The Ambassador Permanent Representative of Spain to the United Nations is an official of the Government of Spain belonging to the diplomatic corps representing Spain before the United Nations (UN) based in New York City, United States. This permanent representation, unlike the Permanent Representation of Spain to the European Union, does not have its own legislation and is regulated by the general regulations governing diplomatic missions, by international law and by the internal law of the UN.

The Permanent Mission, which is organizationally and functionally dependent on the Ministry of Foreign Affairs, represents the State Administration as a whole, is the superior head of all the personnel of the Mission or Representation, directs the same and coordinates the External Action and the Foreign Service of the State at the UN.
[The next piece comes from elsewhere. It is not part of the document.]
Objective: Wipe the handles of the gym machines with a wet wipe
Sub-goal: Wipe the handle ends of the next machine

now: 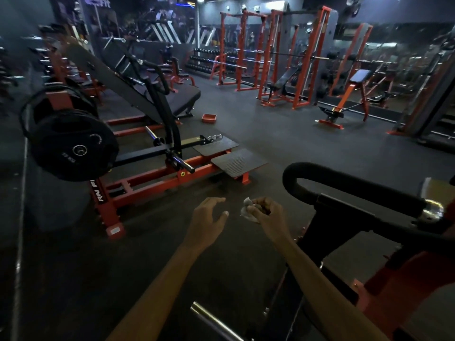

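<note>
the crumpled pale wet wipe [249, 209] sits bunched in the right hand [267, 212], whose fingers are curled round it so that only a wad pokes out on the thumb side. the nearest thing to wipe is the curved black foam-padded handle [344, 177] of the machine at the lower right. it lies up and to the right of that hand, near but not touching. its long axis runs from a rounded bend at the left, just above the hand, off to the right toward a shiny chrome end cap [433, 210]. the right hand is plainly the nearer one, and judging from this the next move is a short reach up and right to lay the wipe on the bend.

the left hand [209, 216] hangs just beside the right, fingers spread and relaxed, holding nothing.

further out on the left stands a red-framed machine [157, 183] with a black weight plate [71, 141] and tall black looped handles [170, 119]. it is well apart from both hands across the dark rubber floor [283, 141], on which a small red tray [209, 118] also lies.

the near handle's right end is cut off by the frame edge, its underside is hidden, and how wet or soiled the wipe is cannot be made out in the dim light.
</note>
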### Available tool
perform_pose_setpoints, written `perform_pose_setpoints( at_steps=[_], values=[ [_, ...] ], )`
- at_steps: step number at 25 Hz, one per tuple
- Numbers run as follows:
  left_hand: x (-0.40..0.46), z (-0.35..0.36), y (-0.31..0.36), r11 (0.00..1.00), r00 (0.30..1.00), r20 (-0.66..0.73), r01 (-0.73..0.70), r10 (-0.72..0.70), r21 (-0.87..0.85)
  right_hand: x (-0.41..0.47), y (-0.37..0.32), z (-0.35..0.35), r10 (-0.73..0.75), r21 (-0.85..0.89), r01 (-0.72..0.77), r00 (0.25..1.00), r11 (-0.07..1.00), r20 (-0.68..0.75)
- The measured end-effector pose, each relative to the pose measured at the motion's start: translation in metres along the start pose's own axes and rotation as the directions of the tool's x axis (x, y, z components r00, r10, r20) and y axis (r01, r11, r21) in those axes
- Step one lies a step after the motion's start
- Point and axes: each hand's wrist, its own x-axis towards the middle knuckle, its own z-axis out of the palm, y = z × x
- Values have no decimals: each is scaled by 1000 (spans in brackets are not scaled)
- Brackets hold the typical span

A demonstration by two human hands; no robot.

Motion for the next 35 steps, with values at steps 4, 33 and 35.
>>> perform_pose_setpoints(
  at_steps=[4,33,35],
  values=[
    [40,-28,-48,1000,1000,-11,16,-16,17,51,-4,49,-24,-12,25,999,1000,44],
    [506,-12,-265,959,885,380,-205,267,-195,460,46,156,137,-132,-253,813,959,-566],
    [549,18,-260,950,865,402,-230,300,-213,500,61,130,133,-134,-270,774,953,-619]
  ],
)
The United Nations has several headquarters in different countries. This position should not be confused with that of Ambassador Permanent Representative of Spain to the United Nations Office and International Organizations based in Vienna and Ambassador Permanent Representative of Spain to the United Nations Office and International Organizations based in Geneva.

Origin

The Permanent Representative of Spain to the United Nations was approved by the Council of Ministers on December 23, 1955, and came into force on January 1 of the following year. This representative assumes the representation of Spain at the headquarters of the United Nations Organization in New York and all its organs, as a consequence of the country's entry into the organization on December 14, 1955.

Permanent Mission of Spain to the United Nations

The Permanent Mission of Spain to the United Nations is the organization within the Foreign Service in charge of representing Spain before the UN and defending its interests and those of its citizens. It is also in charge of developing international relations with the UN, conducting the necessary negotiations and cooperating with the European External Action Service for the promotion and defense of the interests of the Union.

The Permanent Mission consists of the Permanent Representative Ambassador, the Deputy Permanent Representative Ambassador and the Chancery. In addition, it is also made up of Councils, Attaché Offices, Sectoral Offices, Economic and Commercial Offices, Technical Cooperation Offices, Cultural Centers, Spanish Cooperation Training Centers, as well as the Cervantes Institute and, where appropriate, the Common Services Section.

It works in close collaboration with the Secretary of State for Foreign Affairs and the Directorate General for the United Nations and Human Rights.

Ambassadors

For all ambassadors, see Annex:Permanent Representatives of Spain to the United Nations.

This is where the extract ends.